» EXERCISE DESCRIPTION
Tally the lines in the data that follows that include the word "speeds", and report nothing but the total.

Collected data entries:

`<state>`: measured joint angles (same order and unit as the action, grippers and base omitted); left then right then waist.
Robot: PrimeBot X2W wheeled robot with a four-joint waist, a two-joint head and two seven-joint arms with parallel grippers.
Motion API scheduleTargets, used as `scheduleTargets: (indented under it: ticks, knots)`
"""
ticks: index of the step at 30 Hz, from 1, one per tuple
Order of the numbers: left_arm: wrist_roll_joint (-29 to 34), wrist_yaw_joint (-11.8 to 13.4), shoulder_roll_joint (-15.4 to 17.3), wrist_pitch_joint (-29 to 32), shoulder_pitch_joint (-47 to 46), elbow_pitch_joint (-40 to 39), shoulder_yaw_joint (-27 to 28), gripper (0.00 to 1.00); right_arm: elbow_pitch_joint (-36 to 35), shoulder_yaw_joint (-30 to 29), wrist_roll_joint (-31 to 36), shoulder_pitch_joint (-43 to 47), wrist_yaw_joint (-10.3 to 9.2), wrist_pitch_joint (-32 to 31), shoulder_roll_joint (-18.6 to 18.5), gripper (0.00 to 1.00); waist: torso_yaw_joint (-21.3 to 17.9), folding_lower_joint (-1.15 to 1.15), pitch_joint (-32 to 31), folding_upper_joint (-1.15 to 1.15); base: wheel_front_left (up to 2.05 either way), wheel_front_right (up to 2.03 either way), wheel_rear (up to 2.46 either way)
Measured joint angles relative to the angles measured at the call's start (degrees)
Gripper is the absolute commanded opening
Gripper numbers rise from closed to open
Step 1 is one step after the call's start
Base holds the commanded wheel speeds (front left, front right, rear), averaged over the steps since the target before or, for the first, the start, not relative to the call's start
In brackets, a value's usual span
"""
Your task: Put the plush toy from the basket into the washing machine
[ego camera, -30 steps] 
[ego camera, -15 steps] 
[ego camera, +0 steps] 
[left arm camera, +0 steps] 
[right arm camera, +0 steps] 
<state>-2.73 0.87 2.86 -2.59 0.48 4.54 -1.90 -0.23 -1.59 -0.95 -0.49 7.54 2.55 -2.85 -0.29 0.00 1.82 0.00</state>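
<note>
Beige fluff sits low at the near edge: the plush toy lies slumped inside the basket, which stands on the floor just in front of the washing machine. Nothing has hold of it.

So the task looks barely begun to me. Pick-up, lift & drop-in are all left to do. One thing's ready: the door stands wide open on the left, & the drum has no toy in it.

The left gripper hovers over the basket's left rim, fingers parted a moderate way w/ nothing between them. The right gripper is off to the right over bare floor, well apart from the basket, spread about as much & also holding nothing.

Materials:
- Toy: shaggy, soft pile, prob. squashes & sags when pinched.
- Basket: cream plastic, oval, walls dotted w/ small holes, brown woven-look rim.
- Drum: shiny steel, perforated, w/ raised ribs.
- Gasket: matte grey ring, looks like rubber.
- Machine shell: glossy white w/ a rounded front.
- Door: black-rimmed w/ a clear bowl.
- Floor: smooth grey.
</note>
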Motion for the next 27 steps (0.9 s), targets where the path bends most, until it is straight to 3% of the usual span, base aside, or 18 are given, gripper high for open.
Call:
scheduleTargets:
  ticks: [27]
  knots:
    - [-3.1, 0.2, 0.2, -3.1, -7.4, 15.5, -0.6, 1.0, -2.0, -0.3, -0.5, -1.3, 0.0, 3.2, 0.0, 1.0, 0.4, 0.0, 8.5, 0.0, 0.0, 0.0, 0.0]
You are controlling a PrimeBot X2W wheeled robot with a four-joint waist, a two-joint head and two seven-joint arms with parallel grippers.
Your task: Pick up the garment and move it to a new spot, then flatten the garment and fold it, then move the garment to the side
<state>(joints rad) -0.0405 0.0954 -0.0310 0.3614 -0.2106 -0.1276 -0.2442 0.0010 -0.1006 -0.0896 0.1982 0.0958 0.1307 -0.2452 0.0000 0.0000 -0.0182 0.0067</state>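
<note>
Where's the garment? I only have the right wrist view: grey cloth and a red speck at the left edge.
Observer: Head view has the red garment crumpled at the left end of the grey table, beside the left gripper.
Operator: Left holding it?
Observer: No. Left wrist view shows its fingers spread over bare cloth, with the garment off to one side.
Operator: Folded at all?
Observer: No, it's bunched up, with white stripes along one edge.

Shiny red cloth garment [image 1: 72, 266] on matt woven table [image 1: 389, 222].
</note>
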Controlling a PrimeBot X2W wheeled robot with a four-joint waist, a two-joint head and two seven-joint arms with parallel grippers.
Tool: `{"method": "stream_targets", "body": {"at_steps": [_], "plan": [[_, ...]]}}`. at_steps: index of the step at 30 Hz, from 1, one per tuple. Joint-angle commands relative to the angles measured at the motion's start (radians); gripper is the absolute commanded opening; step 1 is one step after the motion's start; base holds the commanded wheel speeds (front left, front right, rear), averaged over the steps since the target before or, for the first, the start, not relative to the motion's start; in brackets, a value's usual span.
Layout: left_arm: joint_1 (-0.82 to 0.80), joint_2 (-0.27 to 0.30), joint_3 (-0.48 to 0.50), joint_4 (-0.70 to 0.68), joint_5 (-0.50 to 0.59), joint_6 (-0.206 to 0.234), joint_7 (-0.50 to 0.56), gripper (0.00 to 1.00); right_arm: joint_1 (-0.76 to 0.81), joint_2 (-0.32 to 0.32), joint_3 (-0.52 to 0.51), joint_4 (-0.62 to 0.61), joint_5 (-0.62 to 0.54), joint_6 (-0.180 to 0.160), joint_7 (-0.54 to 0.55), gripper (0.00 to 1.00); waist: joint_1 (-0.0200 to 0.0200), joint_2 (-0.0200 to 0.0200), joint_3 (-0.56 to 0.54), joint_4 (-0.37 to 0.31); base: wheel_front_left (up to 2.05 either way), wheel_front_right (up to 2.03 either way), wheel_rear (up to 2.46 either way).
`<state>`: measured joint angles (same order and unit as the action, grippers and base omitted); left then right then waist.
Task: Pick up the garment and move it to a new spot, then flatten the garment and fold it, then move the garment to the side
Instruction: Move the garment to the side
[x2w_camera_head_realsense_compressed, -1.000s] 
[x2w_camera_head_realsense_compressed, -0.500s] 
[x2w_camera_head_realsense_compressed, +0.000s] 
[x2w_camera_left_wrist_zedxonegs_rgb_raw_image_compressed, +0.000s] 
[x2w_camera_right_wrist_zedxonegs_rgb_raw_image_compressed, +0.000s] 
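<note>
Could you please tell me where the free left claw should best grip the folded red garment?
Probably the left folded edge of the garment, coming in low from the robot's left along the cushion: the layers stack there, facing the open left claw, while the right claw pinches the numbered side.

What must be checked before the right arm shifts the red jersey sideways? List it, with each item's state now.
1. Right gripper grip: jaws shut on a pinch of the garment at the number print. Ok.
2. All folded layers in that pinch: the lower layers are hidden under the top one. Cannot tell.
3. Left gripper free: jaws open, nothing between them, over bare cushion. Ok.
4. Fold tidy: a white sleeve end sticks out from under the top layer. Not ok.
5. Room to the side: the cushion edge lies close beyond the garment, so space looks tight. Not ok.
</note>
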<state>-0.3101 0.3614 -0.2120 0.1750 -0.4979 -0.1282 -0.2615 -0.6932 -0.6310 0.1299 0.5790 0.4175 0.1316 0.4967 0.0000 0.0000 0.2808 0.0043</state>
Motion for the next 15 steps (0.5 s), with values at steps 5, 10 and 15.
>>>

» EXERCISE SOLUTION
2